Sending a simple email required way too much effort. To “keep the simple things simple” we updated the POST body to ensure that both simple and complex use cases are accommodated. The new format was more future-proof as well. Secondly we addressed a problem with the Metrics endpoint. This endpoint used a “group_by” parameter that would change the format of the GET response body such that the first key would be the value of the group by parameter. That did not seem very RESTful so we broke each group by into a separate endpoint. Finally we audited each endpoint and made minor changes here and there to ensure they conformed with the standards.
It is important to have accurate and usable API documentation to avoid breaking changes, of the deliberate or unintentional kind. We decided to use a simple API documentation approach leveraging a Markdown language called API Blueprint and manage our docs in Github. Our community contributes and improves upon these open source docs. We also maintain a nonpublic set of docs in Github for internal APIs and endpoints.

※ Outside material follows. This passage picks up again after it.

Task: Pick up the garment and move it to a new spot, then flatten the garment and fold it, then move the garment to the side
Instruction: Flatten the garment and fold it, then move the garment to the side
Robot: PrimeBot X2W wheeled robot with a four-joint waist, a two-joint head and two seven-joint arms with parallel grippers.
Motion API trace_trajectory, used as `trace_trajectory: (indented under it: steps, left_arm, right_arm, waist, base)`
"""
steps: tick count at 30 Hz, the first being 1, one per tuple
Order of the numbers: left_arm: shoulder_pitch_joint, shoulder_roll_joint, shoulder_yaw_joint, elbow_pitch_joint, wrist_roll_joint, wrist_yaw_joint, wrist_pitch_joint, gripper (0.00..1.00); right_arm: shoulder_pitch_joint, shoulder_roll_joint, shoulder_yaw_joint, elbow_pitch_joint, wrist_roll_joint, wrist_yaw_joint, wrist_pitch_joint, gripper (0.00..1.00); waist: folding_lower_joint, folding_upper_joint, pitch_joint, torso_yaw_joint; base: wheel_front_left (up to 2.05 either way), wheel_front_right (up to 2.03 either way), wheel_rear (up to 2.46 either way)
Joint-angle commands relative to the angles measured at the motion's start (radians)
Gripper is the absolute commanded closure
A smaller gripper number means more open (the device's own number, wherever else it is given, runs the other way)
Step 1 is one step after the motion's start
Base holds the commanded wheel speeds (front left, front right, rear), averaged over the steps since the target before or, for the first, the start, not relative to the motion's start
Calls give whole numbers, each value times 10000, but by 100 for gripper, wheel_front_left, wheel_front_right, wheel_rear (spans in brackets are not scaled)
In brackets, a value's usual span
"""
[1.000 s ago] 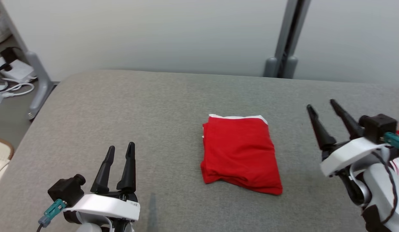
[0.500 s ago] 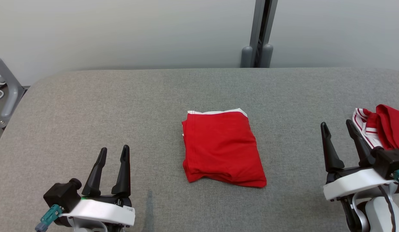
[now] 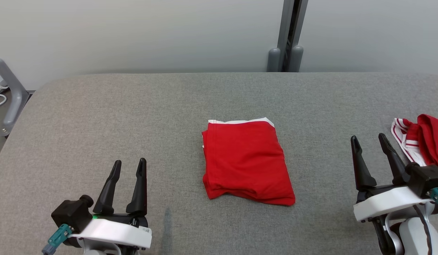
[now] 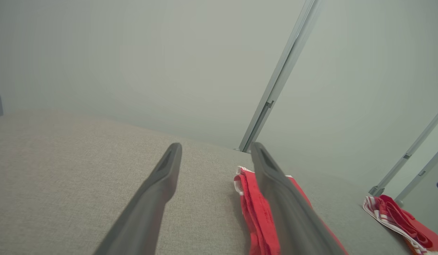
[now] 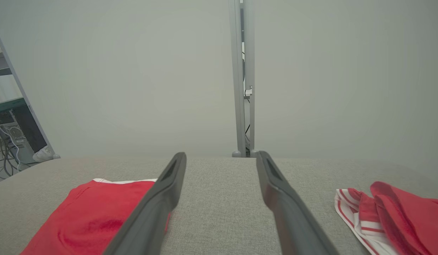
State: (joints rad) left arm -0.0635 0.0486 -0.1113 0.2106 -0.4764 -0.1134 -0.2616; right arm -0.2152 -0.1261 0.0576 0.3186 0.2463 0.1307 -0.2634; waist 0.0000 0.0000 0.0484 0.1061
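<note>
— Where is the folded red garment (image 3: 247, 163)?
— It lies flat on the grey table (image 3: 98, 113), between the two sets of jaws. It is to the right of the left gripper (image 3: 130, 161) and to the left of the right gripper (image 3: 367, 136).
— Do the jaws hold anything?
— No. Both pairs stand wide apart with nothing in them.
— And the crumpled red-and-white garment (image 3: 422, 138)?
— Just right of the right gripper's jaws.

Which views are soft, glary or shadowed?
Head view: sharp, even light, no glare, thin shadow along the garment near edge. Left wrist view: own fingers blurred up close. Right wrist view: its fingers blurred too, table weave readable.
</note>
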Motion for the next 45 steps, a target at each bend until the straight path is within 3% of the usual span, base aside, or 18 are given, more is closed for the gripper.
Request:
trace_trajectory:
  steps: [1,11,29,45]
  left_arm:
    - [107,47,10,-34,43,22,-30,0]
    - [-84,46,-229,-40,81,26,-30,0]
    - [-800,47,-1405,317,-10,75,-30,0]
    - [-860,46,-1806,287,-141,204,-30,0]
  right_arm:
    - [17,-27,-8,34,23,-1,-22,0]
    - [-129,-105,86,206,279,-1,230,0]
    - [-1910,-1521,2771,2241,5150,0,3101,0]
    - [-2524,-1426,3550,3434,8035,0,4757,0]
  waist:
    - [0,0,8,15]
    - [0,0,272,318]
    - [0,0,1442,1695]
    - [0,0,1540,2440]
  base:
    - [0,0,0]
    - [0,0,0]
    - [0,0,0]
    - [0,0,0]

Initially, we published our docs to Apiary, a great tool for prototyping and publishing API docs. However, embedding Apiary into our website doesn’t work on mobile devices so we now use Jekyll to generate static docs instead. Our latest SparkPost API docs now load quickly and work well on mobile devices which is important for developers who are not always sitting at their computer.
Separating Deployment from Release
We learned early on the valuable trick of separating a deployment from a release. This way it’s possible to frequently deploy changes when they are ready through continuous delivery and deployment but we don’t always publicly announce or document them at the same time. It’s not uncommon for us to deploy a new API endpoint or an enhancement to an existing API endpoint and use it from within the UI or with internal tools before we publicly document it and support it. That way we can make some tweaks to it for usability or conformance to standards without worrying about making a dreaded breaking change. Once we are happy with the change we add it to our public documentation.
It is only fair to admit that there have been times where we have not lived up to our “no breaking changes” ideals and these are worth learning from. On one occasion we decided it would be better for users if a certain property defaulted to true instead of false. After we deployed the change we received several complaints from users since the behavior had changed unexpectedly. We reverted the change and added an account level setting – a much more user friendly approach for sure.
Occasionally we are tempted to introduce breaking changes as the result of bug fixes. However, we decided to leave these idiosyncrasies alone rather than risk breaking customer’s integrations for the sake of consistency.
There are rare cases where we made the serious decision to make a breaking change – such as deprecating an API resource or method – in the interest of the greater user community and only after confirming that there is little to no impact to users. For example, we deliberately made the choice to alter the response behavior of the Suppression API but only after carefully weighing the benefits and impacts to the community and carefully communicating the change to our users. However, we would never introduce a change that has a remote possibility of directly impacting the sending of a user’s production email.